On my birthday last year, tickets went on sale for Harry Potter and the Cursed Child, the eighth story and the brand-new two-part play by J.K. Rowling, Jack Thorne and John Tiffany. In the frenzy that ensued (seriously, if you tried to get tickets that day, you will remember the horrendous virtual queues) I managed to grab tickets to see both parts on 6th July. I mean, if you can't treat yourself on your birthday, when can you?
If you don't want to know what the play is about, skip to the next paragraph. Still here? Good. Right then, let's try and sum up what is technically a five-hour production... The play opens exactly where the films and books left off on Platform 9 3/4, as Harry and Ginny wave off their kids as they begin the journey to Hogwarts. It's Albus Severus's first year, and - coming from a family of Gryffindors - he's scared that he will be sorted into Slytherin. When Albus's worst nightmare comes true and he is sorted into Slytherin, his relationship with his father becomes strained. This gets even worse when he becomes friends with Scorpius Malfoy, starts to feel the burden of being named after Dumbledore and Snape, and nearly destroys the world...
My god, this was a perfect production. Let's start with casting. When the actors were first announced, I didn't have an opinion. No one reads a book in the same way as anyone else; it's completely unique, and we all imagine the characters in different ways. Because of that, even when the cast photos were released, I didn't have an opinion except that racism isn't cool and people need to grow up. I didn't compare the actors with the film cast, either, because this is an entirely different medium and, as much as I love them, Radcliffe, Watson and Grint are irrelevant to the play. It's not like they are the characters just because they played them first; they're actors who were cast in a production, just like Parker, Dumezweni and Thornley. Not having seen any of the actors in anything else before, I waited until the play to form my proper opinion.

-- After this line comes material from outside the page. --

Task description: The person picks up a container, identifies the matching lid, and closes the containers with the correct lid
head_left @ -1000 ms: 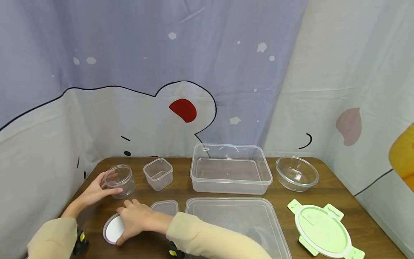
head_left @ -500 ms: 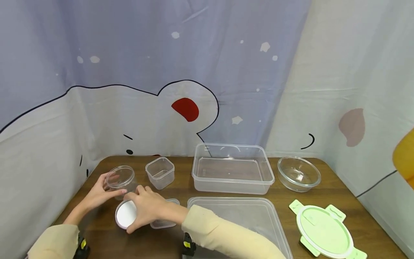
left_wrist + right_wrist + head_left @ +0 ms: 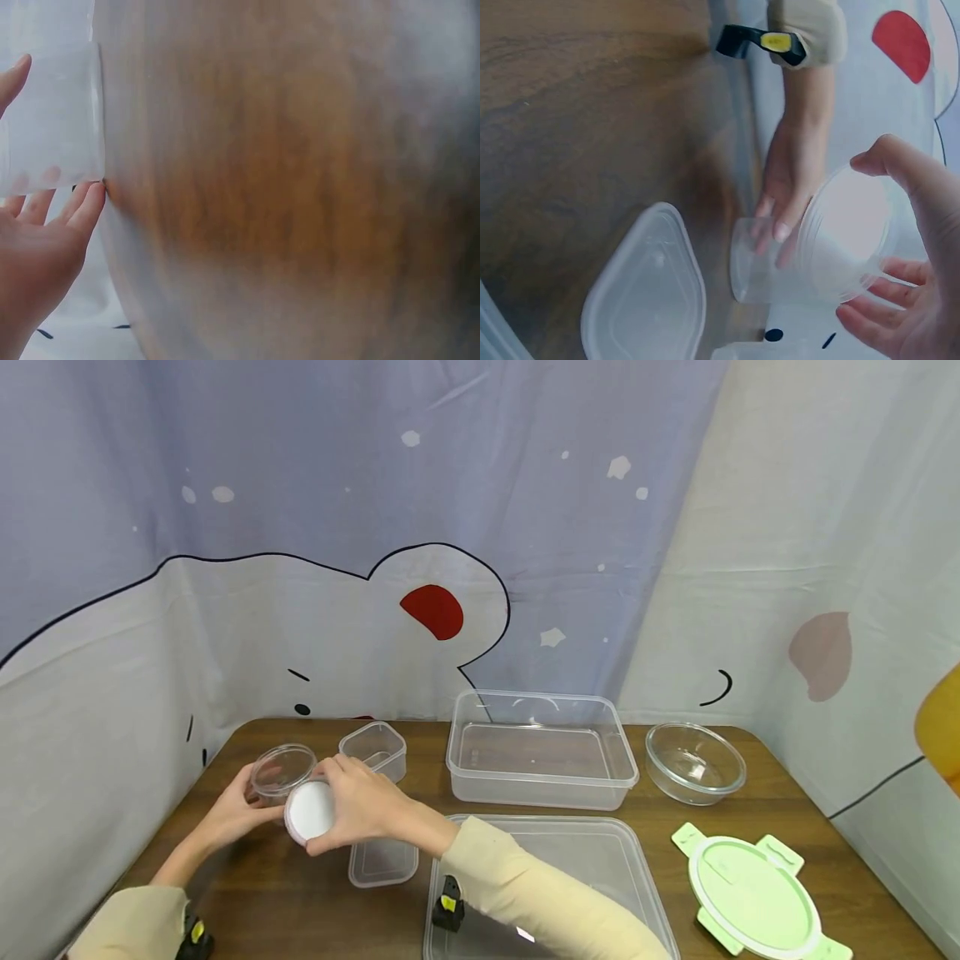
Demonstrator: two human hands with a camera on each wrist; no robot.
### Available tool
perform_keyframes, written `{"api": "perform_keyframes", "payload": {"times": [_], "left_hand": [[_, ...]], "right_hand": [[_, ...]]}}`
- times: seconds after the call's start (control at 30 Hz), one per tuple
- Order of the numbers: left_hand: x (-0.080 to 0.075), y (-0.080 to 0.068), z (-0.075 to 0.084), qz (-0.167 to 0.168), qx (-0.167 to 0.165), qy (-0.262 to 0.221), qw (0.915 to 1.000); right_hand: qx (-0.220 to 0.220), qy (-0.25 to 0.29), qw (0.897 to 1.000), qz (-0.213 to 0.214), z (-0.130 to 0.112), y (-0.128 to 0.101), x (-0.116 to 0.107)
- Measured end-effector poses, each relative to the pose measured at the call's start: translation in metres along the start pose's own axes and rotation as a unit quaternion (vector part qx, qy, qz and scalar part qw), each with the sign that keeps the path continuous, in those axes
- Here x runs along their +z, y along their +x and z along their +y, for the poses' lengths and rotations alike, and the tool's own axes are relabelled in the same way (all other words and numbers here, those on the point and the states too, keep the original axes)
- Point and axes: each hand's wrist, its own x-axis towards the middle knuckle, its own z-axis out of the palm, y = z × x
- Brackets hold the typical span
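Observation:
A clear round plastic jar [image 3: 283, 770] stands uncovered at the left of the wooden table in the head view. My left hand [image 3: 231, 817] grips its side, thumb on the near side and fingers behind; in the left wrist view the jar wall [image 3: 52, 112] lies between thumb and fingers [image 3: 86, 206]. A round lid [image 3: 310, 812] with a white disc is held by its edge between thumb and fingers of my right hand [image 3: 369, 804]. Tilted, the lid is raised close in front of the jar, overlapping it in the right wrist view, where its face [image 3: 847, 232] shows.
A small square tub [image 3: 386, 760] is behind my right hand, its clear lid [image 3: 383, 863] nearer. A large rectangular box [image 3: 540, 789] stands at the back, with its flat lid [image 3: 592, 852] in front. At right are a glass bowl [image 3: 693, 768] and a green clip lid [image 3: 753, 893].
My right hand has lifted the round lid from the table and carried it up and rightward to the jar. The left hand stays on the jar.

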Motion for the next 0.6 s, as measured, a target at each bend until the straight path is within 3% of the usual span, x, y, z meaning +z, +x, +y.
{"api": "perform_keyframes", "payload": {"times": [0.23, 0.6], "left_hand": [[0.003, -0.003, 0.005, -0.011, -0.011, -0.004, 0.9999], [0.006, -0.003, 0.007, -0.021, -0.024, 0.004, 0.9995]], "right_hand": [[-0.035, 0.046, 0.997, 0.059, 0.006, 0.007, -0.013], [-0.02, 0.051, 0.994, 0.097, 0.01, 0.02, -0.022]]}}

To me, the casting was spot-on. You know the actors you're watching are special when you're able to forget that you're in a theatre with 1,399 other people and that your legs are cramped because there's literally no leg room. Sam Clemmett (Albus Potter) and Anthony Boyle (Scorpius Malfoy) had such brilliant chemistry, and they both prompted a lot of laughter, as did Paul Thornley (Ron Weasley). It's a fairly dark play in places, but it definitely has more comedy than the films (and possibly the books, too - it's been a while!) Cherrelle Skeete (Rose Granger-Weasley), although we didn't see a lot of her, had the Granger personality nailed. It's not hard to see why Jamie Parker (Harry Potter) landed the lead role; he's completely believable as a man trying and struggling to be a good father with nothing to base it on. His acting was extremely emotive.
Having worked both backstage and onstage for a lot of productions (nothing on a West End scale, obviously) I was completely captivated by the magic happening in front of me and immediately wanted to go backstage to see how it all works. It is insane. The team behind Cursed Child have not played it safe; with all the creative risks they've taken, there's a lot that could go wrong, but the entire production ran smoothly. It was flawless. In particular, I have to point out a scene where Polyjuice Potion is involved. Y'know, the potion that can literally turn a wizard or a witch into someone else entirely? Yeah, that happened right in front of our eyes. I won't go into detail but that scene is so complicated and will have taken so much coordination, and yet the actors made it look effortless. Not to mention the fire, choreography and mid-air stunts...
In addition to that, I love plays where the action is moved away from the stage and into the audience. Highlights include dementors literally flying across the audience from every direction, and creepy writing that magically appears on the ceiling, the walls, and other surfaces at one point in the play.
Harry Potter and the Cursed Child is a triumph. How many books can successfully transcend so many mediums, and so seamlessly? Spellbinding, clever, energetic and darkly funny, you must go to see it. Whether it's in one year or three, I'll definitely be making the trip to watch it again. (Also, I'm a complete theatre geek. Surprise!...)
Will you be seeing Harry Potter and the Cursed Child? If you've seen it already, what did you think?